- WHAT IS EXPECTED: List every line in this data where the string "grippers" occurs.

- DATA EXCERPT:
----------------
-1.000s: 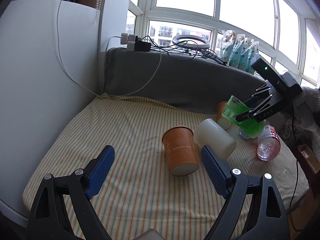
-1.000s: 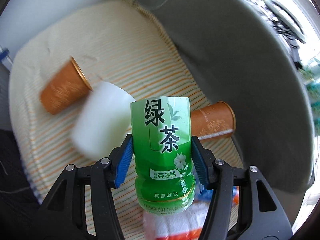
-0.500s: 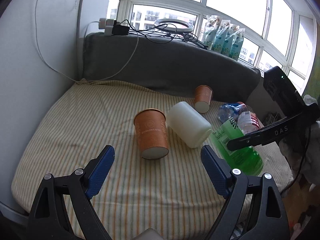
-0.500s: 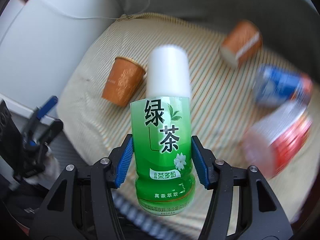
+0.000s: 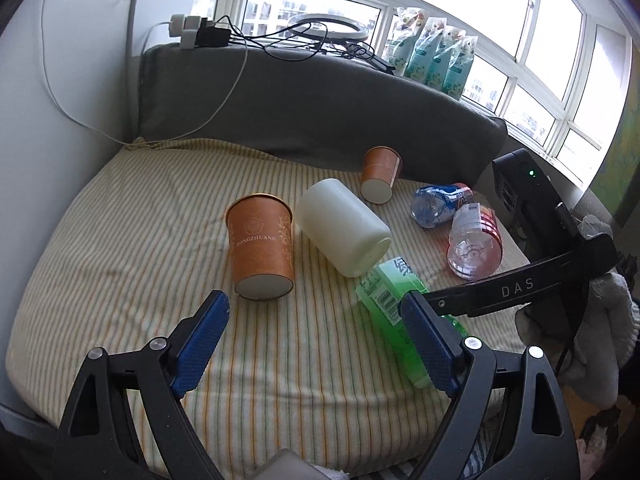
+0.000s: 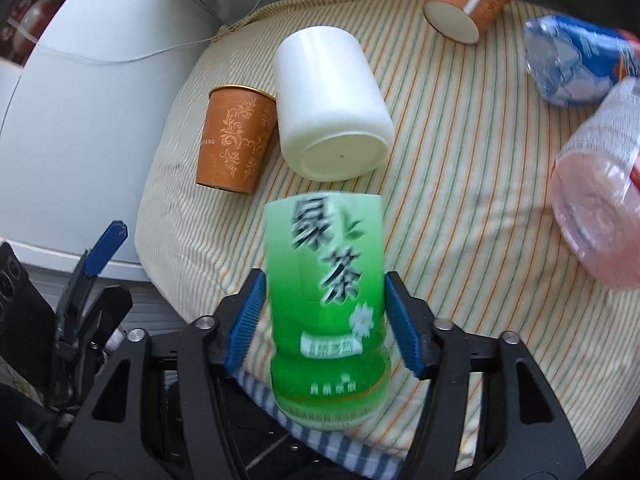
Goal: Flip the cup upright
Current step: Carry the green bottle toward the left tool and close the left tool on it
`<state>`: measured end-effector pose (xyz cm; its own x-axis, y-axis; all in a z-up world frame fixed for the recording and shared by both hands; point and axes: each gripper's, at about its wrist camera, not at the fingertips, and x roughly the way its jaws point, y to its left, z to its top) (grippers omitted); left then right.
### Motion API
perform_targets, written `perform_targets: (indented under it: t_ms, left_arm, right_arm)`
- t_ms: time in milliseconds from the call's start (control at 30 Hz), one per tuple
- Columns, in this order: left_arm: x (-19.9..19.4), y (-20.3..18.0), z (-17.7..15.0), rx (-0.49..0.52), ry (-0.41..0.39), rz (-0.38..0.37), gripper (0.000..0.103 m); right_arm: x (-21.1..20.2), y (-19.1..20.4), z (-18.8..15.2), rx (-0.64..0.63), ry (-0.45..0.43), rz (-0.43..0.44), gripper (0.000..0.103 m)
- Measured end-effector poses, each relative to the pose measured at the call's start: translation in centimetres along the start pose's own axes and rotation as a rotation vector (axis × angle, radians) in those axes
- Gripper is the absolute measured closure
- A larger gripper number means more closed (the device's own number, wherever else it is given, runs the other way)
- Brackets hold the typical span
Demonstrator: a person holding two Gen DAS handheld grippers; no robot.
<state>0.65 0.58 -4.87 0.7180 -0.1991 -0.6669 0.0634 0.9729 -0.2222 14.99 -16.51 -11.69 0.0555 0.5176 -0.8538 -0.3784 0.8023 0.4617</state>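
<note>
- Left gripper (image 5: 316,344): jaws sitting wide apart, nothing between the blue pads (image 5: 200,344), hanging over the near edge of the striped cushion (image 5: 120,280).
- Right gripper (image 6: 324,320): green tea bottle (image 6: 326,292) sitting between its blue pads. In the right wrist view there's a visible gap on both sides between pads and bottle, so it's looking released, not clamped. Bottle image is motion-blurred.
- In the left wrist view the same green bottle (image 5: 394,308) is lying low at the cushion's right front, with the right gripper's black arm marked "DAS" reaching in over it.
- Task cup: orange paper cup (image 5: 260,246) lying tipped on the cushion, white base facing the left camera, rim pointing away. It's sitting mid-cushion, ahead of the left gripper and slightly left of centre.
- White plastic cup (image 5: 344,228) lying on its side just right of the orange cup; they're looking close or touching, can't tell which.
- Second orange paper cup (image 5: 380,174) lying on its side further back, near the grey backrest cushion (image 5: 320,112), base toward the camera.
- Two clear bottles lying at the right: blue-labelled one (image 5: 438,204) and red-labelled one (image 5: 476,242), beside each other.
- Power strip with plugs (image 5: 196,32) and ring light (image 5: 332,28) sitting on top of the backrest; green pouches (image 5: 432,56) standing on the sill.
</note>
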Motion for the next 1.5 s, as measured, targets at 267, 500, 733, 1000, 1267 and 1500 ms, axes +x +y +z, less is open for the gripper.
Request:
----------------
- WRITTEN RESPONSE:
`<state>`: measured end-effector pose (xyz cm; its own x-axis, y-axis; all in a z-up world frame fixed for the recording and shared by both hands; point and axes: each gripper's, at about its wrist camera, not at the fingertips, and x roughly the way its jaws point, y to its left, z to its top) (grippers omitted); left then right.
Demonstrator: a person holding two Gen DAS handheld grippers; no robot.

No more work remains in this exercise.